Could you write out the lines below exactly, beginning with the first and finishing with the one that contains "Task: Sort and"?

━━━━━ RECORDS ━━━━━

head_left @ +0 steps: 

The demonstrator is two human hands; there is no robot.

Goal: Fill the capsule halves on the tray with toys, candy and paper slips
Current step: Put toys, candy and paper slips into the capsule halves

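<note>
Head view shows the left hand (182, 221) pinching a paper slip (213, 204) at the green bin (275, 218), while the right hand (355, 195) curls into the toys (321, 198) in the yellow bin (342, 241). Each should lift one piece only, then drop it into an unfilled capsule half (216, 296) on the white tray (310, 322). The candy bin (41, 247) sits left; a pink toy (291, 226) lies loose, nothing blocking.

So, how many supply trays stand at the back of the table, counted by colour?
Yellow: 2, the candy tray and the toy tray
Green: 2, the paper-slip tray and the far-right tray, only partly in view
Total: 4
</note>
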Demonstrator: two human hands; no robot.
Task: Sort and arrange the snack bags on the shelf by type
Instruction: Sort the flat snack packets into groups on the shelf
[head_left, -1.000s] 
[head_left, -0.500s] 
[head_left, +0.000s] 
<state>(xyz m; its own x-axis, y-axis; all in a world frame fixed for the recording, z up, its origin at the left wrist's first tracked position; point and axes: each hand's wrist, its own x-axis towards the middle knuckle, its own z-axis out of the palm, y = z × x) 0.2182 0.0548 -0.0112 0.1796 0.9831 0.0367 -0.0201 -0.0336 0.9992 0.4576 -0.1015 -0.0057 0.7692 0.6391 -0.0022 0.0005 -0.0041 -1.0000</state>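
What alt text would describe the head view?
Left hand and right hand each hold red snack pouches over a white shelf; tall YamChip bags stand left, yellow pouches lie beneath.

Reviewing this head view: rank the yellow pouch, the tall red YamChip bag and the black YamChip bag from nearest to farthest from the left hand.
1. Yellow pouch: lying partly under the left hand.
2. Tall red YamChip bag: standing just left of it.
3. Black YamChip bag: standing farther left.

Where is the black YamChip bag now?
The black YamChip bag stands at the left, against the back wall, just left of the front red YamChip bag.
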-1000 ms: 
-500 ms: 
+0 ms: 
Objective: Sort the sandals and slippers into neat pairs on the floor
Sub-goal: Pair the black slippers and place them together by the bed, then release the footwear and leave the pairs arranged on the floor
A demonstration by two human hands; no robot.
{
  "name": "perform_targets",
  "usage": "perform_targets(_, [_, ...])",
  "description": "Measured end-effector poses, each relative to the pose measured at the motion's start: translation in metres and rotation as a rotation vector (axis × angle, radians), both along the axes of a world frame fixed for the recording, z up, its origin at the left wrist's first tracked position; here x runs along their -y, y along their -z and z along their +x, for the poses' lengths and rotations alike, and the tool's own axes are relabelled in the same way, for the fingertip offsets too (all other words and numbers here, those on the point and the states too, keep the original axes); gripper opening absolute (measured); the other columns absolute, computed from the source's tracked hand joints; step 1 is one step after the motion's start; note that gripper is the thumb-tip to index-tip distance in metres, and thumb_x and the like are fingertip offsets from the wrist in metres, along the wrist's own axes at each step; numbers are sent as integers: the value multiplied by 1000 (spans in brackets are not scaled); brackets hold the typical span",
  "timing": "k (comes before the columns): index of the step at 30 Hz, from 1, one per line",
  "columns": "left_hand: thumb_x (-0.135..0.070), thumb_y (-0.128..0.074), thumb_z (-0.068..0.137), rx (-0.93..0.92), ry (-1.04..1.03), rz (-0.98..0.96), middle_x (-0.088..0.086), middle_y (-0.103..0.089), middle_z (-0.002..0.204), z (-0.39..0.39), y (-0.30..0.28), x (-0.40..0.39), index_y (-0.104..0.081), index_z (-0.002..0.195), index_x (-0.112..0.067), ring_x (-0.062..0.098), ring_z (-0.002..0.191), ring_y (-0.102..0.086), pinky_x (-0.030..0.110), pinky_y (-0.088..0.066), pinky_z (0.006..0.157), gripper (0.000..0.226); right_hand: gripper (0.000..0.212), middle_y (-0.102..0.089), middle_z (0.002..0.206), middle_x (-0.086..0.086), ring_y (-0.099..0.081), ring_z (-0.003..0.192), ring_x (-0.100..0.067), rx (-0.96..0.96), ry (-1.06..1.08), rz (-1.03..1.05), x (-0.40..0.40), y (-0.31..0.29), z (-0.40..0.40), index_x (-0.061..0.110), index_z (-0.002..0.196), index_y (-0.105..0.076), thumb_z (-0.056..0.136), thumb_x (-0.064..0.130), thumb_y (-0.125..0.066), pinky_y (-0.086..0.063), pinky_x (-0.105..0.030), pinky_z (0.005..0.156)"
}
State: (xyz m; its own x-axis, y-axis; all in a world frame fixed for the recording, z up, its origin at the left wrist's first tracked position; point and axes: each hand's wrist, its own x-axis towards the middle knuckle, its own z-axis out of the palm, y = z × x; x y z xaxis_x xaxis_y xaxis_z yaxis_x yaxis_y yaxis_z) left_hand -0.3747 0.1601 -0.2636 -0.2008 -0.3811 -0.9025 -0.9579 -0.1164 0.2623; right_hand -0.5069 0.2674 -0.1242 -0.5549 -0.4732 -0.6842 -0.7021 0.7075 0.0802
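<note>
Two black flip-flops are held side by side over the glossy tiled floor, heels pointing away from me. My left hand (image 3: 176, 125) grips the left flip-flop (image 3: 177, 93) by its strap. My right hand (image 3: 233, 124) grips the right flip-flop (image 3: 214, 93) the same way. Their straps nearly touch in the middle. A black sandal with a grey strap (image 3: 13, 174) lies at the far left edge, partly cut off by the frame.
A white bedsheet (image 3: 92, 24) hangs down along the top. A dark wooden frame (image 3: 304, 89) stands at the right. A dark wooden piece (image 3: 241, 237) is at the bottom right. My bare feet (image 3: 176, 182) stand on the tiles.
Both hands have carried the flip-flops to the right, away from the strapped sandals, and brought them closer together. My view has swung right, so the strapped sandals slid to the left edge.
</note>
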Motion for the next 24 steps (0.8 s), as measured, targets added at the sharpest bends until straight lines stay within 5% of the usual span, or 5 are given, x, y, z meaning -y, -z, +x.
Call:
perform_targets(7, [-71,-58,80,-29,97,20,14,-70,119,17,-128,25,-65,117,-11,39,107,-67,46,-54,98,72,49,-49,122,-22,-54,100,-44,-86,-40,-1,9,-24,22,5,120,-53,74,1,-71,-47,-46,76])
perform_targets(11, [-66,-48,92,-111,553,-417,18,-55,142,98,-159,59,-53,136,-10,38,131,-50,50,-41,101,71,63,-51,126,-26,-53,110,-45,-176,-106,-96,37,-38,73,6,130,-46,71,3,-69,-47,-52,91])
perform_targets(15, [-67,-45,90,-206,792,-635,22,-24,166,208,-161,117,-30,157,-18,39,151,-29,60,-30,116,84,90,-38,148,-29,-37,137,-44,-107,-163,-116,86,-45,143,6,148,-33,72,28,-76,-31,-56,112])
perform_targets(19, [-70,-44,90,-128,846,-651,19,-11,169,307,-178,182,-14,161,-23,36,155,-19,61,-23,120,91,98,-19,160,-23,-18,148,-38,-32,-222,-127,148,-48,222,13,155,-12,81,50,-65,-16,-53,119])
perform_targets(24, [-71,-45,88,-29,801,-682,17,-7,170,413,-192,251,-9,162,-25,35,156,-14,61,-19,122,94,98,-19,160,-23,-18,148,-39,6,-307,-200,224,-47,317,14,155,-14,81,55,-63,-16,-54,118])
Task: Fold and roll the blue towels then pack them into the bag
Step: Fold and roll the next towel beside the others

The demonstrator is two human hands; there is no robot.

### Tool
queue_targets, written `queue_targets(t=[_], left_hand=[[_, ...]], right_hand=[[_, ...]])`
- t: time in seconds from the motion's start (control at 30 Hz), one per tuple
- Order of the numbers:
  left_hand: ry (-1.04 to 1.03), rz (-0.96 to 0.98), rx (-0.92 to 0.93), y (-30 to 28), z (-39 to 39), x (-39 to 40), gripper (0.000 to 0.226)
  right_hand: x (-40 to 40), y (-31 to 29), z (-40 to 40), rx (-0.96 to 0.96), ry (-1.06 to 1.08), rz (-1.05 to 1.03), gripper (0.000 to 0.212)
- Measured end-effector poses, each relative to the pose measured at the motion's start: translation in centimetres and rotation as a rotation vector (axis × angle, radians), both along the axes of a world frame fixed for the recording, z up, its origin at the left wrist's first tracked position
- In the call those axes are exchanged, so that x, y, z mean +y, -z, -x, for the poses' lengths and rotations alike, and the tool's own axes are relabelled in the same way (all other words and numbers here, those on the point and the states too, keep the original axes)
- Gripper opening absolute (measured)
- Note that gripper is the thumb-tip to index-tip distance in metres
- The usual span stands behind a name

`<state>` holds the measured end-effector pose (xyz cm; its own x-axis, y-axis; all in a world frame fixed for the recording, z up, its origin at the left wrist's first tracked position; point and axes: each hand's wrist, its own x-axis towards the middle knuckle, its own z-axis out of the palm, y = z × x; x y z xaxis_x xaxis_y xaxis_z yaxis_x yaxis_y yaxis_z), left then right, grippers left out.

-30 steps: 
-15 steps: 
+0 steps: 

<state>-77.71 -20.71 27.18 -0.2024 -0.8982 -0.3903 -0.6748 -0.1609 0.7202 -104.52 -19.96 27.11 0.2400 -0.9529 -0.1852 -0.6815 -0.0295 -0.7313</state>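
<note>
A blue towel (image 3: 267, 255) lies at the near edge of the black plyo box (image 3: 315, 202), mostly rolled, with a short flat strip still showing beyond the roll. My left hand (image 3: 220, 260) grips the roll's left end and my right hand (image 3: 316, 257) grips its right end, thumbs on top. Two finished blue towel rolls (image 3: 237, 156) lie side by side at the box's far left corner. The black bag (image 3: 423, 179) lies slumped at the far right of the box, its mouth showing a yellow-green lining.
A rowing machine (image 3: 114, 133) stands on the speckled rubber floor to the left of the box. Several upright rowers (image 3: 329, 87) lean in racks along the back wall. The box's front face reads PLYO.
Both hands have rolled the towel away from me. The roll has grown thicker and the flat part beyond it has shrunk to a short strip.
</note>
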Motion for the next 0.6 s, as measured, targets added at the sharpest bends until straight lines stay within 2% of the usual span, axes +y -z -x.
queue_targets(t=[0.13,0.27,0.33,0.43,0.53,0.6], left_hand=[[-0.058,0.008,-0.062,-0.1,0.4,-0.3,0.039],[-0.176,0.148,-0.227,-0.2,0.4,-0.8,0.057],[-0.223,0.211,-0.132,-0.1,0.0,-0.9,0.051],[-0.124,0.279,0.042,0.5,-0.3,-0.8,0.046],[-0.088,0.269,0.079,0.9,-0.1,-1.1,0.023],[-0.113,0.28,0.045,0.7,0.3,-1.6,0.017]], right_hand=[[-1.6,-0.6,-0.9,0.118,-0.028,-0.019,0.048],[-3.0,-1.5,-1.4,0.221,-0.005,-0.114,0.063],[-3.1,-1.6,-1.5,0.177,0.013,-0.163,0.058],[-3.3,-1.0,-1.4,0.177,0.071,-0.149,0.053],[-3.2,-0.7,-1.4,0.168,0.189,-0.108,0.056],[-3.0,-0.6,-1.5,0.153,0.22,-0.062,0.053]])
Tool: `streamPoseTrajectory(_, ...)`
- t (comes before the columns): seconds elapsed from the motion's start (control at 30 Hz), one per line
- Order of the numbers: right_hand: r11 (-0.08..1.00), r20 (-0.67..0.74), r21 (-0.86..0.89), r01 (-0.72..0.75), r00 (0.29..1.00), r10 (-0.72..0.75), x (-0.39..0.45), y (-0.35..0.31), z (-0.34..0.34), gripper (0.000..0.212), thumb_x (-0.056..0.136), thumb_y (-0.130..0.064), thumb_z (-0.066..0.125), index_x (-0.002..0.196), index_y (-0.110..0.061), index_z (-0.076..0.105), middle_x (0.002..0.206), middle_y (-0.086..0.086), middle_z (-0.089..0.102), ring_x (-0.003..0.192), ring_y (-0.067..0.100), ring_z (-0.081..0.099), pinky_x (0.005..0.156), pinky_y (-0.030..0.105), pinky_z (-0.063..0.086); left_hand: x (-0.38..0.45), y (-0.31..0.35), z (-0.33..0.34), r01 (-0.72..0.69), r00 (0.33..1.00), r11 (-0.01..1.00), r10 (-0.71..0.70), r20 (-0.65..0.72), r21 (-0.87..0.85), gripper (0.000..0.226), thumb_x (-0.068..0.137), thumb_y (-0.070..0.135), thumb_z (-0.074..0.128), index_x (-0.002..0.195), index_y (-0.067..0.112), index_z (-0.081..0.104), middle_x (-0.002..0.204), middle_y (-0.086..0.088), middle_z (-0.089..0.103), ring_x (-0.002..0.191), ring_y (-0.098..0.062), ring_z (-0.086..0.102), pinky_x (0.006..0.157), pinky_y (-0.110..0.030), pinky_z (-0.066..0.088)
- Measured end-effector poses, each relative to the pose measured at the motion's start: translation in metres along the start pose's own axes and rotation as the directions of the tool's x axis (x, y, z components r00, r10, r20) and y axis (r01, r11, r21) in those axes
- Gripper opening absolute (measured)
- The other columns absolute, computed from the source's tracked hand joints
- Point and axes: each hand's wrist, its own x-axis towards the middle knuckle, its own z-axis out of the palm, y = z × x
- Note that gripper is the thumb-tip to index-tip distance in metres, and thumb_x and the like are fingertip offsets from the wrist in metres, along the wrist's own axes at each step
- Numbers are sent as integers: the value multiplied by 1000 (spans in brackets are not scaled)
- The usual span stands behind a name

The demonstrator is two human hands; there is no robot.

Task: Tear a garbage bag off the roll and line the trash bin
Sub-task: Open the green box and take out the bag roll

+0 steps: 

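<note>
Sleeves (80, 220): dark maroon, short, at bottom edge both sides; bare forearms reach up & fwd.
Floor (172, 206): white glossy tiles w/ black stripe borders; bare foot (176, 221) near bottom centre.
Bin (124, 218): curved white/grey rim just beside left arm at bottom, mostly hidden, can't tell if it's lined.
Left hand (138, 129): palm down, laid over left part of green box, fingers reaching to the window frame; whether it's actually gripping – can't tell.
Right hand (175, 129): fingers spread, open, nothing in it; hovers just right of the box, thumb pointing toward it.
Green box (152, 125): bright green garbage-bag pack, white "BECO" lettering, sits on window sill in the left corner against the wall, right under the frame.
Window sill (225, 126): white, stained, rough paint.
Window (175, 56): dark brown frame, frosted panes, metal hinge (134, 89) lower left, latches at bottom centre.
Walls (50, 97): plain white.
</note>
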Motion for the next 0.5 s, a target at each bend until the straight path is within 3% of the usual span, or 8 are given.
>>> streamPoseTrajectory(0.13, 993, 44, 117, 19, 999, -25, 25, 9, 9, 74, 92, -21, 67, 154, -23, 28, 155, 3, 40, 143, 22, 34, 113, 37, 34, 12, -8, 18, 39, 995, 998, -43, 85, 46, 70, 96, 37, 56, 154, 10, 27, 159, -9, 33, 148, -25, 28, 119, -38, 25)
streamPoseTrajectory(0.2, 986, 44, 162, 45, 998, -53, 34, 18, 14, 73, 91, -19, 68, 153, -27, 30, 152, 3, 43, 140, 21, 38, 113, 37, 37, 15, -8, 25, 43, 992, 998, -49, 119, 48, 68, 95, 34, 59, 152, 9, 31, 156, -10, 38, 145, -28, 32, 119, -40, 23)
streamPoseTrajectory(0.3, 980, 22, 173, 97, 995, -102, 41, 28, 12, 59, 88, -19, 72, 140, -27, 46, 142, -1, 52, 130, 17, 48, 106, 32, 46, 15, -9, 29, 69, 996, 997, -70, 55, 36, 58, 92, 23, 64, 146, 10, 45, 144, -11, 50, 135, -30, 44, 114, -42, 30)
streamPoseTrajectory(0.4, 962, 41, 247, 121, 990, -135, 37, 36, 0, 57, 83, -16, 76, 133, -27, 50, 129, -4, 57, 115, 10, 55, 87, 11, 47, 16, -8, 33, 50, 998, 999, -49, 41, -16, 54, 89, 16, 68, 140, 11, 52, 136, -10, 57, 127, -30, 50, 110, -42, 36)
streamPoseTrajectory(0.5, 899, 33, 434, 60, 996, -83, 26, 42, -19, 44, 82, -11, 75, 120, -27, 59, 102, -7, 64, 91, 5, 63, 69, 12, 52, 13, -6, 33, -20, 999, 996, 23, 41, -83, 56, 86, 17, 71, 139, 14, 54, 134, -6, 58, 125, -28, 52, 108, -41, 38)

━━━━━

- [RESPONSE BOX]:
head_left @ +0 steps: 

The demonstrator is two human hands; there is no robot.

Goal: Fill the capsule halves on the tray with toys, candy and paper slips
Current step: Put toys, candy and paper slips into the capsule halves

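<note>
Head view shows the left hand (182, 221) pinching a paper slip (213, 204) at the green bin (275, 218), while the right hand (355, 195) curls into the toys (321, 198) in the yellow bin (342, 241). Each should lift one piece only, then drop it into an unfilled capsule half (216, 296) on the white tray (310, 322). The candy bin (41, 247) sits left; a pink toy (291, 226) lies loose, nothing blocking.

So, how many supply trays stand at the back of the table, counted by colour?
Yellow: 2, the candy tray and the toy tray
Green: 2, the paper-slip tray and the far-right tray, only partly in view
Total: 4
</note>
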Demonstrator: two human hands; no robot.
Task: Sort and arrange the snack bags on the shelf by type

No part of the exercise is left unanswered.